Каждый день у меня в палате бывает хотя бы один гость, оттуда, из бесконечно далекой и уже почти чужой казармы. Иной раз мне кажется, что товарищи составили график визитов ко мне, чтобы ни на один день не оставлять меня в одиночестве, хотя оно стало для меня не источником страданий, а желанным прибежищем:

Гонза приходит и насвистывает мне целые пассажи из своих новых композиций. Недавно он пытался воспроизвести таким образом «Итальянское каприччио» Чайковского и был очень огорчен, что свистом нельзя передать звучания симфонического ансамбля.

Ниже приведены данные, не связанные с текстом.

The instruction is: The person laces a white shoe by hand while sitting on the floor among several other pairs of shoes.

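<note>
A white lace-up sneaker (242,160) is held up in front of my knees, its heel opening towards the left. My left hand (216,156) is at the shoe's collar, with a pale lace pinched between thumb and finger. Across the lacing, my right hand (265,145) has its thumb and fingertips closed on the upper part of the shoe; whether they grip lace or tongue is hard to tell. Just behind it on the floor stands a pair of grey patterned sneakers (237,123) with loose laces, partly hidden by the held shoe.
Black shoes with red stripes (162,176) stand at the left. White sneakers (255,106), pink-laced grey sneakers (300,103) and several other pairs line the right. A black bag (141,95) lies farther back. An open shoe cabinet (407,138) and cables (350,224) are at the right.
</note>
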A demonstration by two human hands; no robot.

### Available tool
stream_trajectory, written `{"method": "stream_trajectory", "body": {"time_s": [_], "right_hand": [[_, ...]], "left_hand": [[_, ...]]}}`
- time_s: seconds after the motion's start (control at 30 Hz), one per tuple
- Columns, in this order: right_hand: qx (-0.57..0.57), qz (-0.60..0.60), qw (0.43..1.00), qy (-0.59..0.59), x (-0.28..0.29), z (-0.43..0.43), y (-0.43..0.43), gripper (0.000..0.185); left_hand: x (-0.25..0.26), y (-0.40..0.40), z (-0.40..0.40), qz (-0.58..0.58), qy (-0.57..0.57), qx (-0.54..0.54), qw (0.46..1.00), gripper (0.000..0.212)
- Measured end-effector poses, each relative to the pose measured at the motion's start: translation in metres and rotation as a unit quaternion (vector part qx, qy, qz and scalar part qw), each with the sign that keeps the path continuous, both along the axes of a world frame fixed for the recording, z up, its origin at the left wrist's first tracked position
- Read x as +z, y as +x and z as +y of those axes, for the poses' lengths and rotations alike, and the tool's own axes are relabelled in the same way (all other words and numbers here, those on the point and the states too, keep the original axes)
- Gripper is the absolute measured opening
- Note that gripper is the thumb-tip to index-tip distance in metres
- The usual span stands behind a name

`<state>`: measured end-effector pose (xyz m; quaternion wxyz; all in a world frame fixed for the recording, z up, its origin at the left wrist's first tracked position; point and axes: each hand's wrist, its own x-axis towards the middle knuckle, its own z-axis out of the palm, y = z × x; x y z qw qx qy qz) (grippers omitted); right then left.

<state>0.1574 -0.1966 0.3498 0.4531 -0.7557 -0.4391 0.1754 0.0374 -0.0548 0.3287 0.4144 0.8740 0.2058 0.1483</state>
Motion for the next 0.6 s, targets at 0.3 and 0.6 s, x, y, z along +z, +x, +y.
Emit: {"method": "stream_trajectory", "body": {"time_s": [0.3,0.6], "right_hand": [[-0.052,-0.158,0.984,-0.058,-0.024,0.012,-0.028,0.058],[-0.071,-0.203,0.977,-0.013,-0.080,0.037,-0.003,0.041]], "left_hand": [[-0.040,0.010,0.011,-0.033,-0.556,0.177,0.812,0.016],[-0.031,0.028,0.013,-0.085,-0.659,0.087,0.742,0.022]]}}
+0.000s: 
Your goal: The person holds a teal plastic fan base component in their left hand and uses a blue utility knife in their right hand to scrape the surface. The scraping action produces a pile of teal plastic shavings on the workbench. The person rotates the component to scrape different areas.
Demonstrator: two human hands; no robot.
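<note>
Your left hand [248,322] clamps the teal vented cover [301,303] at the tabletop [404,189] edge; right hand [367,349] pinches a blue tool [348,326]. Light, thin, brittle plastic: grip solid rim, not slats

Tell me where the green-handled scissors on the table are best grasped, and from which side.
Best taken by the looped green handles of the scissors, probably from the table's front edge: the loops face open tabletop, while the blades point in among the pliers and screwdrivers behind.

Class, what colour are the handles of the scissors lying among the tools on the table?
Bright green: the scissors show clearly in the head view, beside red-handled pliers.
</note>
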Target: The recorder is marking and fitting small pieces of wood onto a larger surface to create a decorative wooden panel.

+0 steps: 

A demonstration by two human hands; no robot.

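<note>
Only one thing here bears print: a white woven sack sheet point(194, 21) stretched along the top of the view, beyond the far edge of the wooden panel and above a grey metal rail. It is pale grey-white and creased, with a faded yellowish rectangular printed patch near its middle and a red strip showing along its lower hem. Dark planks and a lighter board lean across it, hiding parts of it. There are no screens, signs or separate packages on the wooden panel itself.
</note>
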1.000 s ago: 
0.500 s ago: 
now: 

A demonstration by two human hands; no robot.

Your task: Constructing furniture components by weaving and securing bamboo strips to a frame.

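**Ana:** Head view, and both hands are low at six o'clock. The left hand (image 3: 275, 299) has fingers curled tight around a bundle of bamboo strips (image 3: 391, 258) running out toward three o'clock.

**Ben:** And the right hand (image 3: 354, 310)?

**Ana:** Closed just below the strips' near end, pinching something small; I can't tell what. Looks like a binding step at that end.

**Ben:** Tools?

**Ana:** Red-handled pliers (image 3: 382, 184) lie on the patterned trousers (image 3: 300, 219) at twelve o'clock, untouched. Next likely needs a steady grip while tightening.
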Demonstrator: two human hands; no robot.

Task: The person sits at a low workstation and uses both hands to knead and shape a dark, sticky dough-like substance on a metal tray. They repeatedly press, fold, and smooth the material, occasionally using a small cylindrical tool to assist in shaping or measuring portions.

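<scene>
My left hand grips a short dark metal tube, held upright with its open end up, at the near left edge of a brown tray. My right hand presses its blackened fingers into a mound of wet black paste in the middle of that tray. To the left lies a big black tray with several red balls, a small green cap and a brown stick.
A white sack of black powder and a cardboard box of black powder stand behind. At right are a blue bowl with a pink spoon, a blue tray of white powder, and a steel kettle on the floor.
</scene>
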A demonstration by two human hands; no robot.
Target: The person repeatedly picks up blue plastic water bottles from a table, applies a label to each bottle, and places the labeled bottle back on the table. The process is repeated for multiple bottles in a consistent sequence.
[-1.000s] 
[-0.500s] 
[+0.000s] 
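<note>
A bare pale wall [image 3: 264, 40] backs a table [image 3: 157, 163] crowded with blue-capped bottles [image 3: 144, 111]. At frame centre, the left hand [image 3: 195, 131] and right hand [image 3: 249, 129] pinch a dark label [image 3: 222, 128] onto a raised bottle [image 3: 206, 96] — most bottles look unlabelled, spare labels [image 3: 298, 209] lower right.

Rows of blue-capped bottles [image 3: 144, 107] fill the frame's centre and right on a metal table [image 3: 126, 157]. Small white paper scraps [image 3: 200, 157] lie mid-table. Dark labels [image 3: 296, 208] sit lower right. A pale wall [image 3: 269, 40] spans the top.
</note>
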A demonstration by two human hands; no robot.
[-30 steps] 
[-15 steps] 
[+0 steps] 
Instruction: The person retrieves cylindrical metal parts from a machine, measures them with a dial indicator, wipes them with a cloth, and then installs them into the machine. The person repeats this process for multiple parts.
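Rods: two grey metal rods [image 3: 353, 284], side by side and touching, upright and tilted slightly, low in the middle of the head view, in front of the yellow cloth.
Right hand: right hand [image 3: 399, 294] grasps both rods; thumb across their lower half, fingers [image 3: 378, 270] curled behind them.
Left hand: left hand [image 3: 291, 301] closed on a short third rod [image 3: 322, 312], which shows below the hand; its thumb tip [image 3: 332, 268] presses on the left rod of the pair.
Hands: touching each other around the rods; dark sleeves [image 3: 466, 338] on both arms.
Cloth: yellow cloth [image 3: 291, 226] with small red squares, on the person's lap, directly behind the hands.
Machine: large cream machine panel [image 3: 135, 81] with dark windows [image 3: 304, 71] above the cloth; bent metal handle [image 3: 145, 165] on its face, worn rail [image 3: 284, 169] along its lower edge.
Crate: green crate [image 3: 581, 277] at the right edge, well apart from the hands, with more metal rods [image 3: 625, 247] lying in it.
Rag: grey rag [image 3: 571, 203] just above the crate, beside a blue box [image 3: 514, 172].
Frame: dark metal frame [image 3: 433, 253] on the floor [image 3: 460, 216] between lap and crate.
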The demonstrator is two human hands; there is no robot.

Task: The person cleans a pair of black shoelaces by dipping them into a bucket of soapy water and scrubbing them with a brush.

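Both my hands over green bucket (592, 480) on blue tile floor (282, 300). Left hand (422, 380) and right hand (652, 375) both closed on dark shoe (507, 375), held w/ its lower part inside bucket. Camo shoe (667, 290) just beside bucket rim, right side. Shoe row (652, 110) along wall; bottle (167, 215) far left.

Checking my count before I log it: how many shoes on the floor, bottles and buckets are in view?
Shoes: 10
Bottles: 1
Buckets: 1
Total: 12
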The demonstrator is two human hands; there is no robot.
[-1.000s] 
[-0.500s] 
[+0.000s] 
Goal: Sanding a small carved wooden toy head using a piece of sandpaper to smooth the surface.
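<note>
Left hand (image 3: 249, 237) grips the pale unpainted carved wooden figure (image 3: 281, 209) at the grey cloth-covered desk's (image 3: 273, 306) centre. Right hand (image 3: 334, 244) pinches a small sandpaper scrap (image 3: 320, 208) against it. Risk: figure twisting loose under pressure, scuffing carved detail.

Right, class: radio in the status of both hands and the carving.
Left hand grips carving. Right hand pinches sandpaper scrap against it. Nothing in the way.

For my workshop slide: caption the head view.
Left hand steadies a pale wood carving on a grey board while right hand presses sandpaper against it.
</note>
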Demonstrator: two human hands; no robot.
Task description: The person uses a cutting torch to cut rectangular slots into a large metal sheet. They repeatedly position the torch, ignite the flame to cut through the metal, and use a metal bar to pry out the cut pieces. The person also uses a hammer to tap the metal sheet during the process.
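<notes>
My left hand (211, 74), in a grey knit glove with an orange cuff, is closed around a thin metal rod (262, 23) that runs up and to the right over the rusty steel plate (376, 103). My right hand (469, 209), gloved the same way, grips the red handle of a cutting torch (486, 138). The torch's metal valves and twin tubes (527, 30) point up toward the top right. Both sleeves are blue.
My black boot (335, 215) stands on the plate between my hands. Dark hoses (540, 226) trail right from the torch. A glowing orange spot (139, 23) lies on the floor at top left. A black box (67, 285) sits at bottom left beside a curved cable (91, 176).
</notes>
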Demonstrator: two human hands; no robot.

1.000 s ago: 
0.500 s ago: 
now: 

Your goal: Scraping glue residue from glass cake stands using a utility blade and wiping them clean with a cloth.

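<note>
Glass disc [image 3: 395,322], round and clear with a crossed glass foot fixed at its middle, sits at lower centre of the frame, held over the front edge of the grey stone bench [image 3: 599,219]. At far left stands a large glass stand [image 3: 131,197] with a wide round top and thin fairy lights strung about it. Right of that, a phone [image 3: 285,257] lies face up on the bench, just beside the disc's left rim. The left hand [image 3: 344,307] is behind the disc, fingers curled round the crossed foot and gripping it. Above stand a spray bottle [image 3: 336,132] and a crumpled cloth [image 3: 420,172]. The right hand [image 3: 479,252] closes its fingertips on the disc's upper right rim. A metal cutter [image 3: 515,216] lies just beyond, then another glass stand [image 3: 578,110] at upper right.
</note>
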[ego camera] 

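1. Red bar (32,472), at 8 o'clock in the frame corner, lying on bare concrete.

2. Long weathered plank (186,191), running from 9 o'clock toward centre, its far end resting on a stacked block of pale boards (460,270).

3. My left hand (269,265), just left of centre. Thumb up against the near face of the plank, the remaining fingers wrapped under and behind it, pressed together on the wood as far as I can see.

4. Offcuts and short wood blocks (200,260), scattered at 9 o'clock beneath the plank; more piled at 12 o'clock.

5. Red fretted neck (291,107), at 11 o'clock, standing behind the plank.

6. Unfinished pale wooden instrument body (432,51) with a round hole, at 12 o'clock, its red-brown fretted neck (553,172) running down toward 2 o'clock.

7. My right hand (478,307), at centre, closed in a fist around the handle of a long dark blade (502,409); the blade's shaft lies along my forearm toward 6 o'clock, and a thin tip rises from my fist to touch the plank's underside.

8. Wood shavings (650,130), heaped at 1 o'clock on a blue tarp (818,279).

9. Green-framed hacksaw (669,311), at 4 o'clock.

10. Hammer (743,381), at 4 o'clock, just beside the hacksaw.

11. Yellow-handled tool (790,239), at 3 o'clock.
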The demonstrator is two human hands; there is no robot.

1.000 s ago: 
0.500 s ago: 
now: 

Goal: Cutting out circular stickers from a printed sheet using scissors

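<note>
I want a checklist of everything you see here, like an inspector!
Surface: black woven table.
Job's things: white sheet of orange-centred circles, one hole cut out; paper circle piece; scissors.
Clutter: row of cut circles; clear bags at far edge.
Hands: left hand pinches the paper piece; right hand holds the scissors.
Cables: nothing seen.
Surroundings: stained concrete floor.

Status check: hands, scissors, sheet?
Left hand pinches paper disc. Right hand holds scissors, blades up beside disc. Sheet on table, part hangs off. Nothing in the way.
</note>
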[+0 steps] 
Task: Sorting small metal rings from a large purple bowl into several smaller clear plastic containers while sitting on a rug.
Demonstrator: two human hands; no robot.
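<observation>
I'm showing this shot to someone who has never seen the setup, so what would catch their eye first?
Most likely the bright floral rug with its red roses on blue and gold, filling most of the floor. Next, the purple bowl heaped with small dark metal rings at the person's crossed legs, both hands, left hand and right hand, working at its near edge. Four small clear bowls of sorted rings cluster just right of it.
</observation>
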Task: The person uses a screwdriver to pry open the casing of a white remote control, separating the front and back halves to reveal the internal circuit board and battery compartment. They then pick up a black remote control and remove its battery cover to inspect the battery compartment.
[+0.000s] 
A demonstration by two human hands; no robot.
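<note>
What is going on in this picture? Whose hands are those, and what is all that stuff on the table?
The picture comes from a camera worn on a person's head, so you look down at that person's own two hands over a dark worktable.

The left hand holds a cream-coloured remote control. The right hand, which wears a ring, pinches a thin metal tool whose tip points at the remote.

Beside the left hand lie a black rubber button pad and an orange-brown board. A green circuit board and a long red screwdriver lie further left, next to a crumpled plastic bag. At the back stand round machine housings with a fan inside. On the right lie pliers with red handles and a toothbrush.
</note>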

До конца войны уже недалеко — с фанатической уверенностью твердит Гонзик — Германия уже разваливается на части. Россия вступает в Европу. Хорошо, если бы ее идеи захватили весь мир. И этого не миновать. Идея коммунизма неистребима. Она как прекрасная музыка. Если бы все люди любили музыку, на свете жилось бы много лучше.

Ребята принесли мне старый патефон. Фера, присев на корточки у моей постели, вытащил из кармана отвертку и стал его разбирать.

— Я поставил там новый маховичок, — объяснил он. — А то он теряет скорость. Я хоть и не музыкант, но, как завели польку, сразу заметил, что в нем что-то неладно.

Густа пришел писать с меня портрет.

— Не сердись, — говорил он, когда, после двух часов позирования, я совсем одеревенел. — Еще минуточку!

Портрета он мне так и не показал.

— Отнесу в школу, там докончу, тогда увидишь. Будет тебе сюрприз.

Ирка фотографировал меня со всех сторон — и на постели, и у окна, и перед домом, и контражуром на фоне неба.

— Немецкие пленки и оптика — лучшие в мире, — говорил он. — Удивляюсь, как такие отличные оптики и химики могли настолько потерять человеческое подобие.

Фрицек пришел ко мне с теннисным мячиком и, перекидывая его из руки в руку, не меньше часа читал мне футбольную хронику из чешских газет.

— «Спарта» играет из рук вон плохо. Я теперь из принципа за «Славию». А ведь всегда болел за «Спарту»!

Старый Кованда вчера принес мне деревенские лепешки и гусиную ножку.

— Еще тепленькие, — сказал он, сияя. — Вчера моя старуха прислала мне во-от такую посылку! А я тебе еще не рассказывал, как осенью ездил в отпуск? Этакий я олух: вернулся и узнаю, что неделю назад Эда смылся со всей компанией. Я так расстроился, что готов был пристукнуть себя на месте. Но все-таки лишнюю недельку я дома пожил. Наш горбач послал телеграмму, и за мной пришел полицейский из города. Мой знакомый. Я ему говорю: послушайте, господин Коларжик, я знаю, что вернуться надо. Я вас тут уже неделю жду, вон и чемоданчик приготовлен. Но не поведете же вы меня в наручниках? Ведь все равно к рождеству немцы полетят отсюда вверх тормашками. Он перепугался, мол, что же это такое я говорю, да так, мол, нельзя. Но я-то его знаю, часа не прошло, как он снял свою портупею и мундир, расстегнул рубашку, а через два часа мы с ним оба были в стельку — у меня нашлись литра два старой сливовицы. Я из его ружья стрельнул в кота, а вся деревня подумала, что пришли русские. Сосед Якуб Голейх даже вывесил красный флаг.

Потом мы пошли на станцию. Туда пехом полтора часа. Коларжик помогал мне нести чемодан. А здесь горбач отменил мне увольнительные на месяц, а вчера еще на месяц. Но сегодня я все-таки удрал. Этот осел думает, что я буду торчать в казарме, когда мне нужно отнести товарищу лепешки и гусиную ножку!

Все ребята говорят о побеге, готовятся к нему. Гонзик рассказал мне о подготовке и обещал, что они не забудут и обо мне. Мол, и я должен быть с ними. Но как?

Я думаю об этом, и меня охватывает тревога, я никак не могу принять решения и мечтаю, мечтаю об этом счастливом времени… Но от мечты меня вновь отвлекают беспокойство, сомнения…

Куда бежать? Я уже убежал от самого себя… А за окном солнце робкими девичьими губами говорит о весне… Тишина вокруг расцветает волшебными, небывалыми цветами.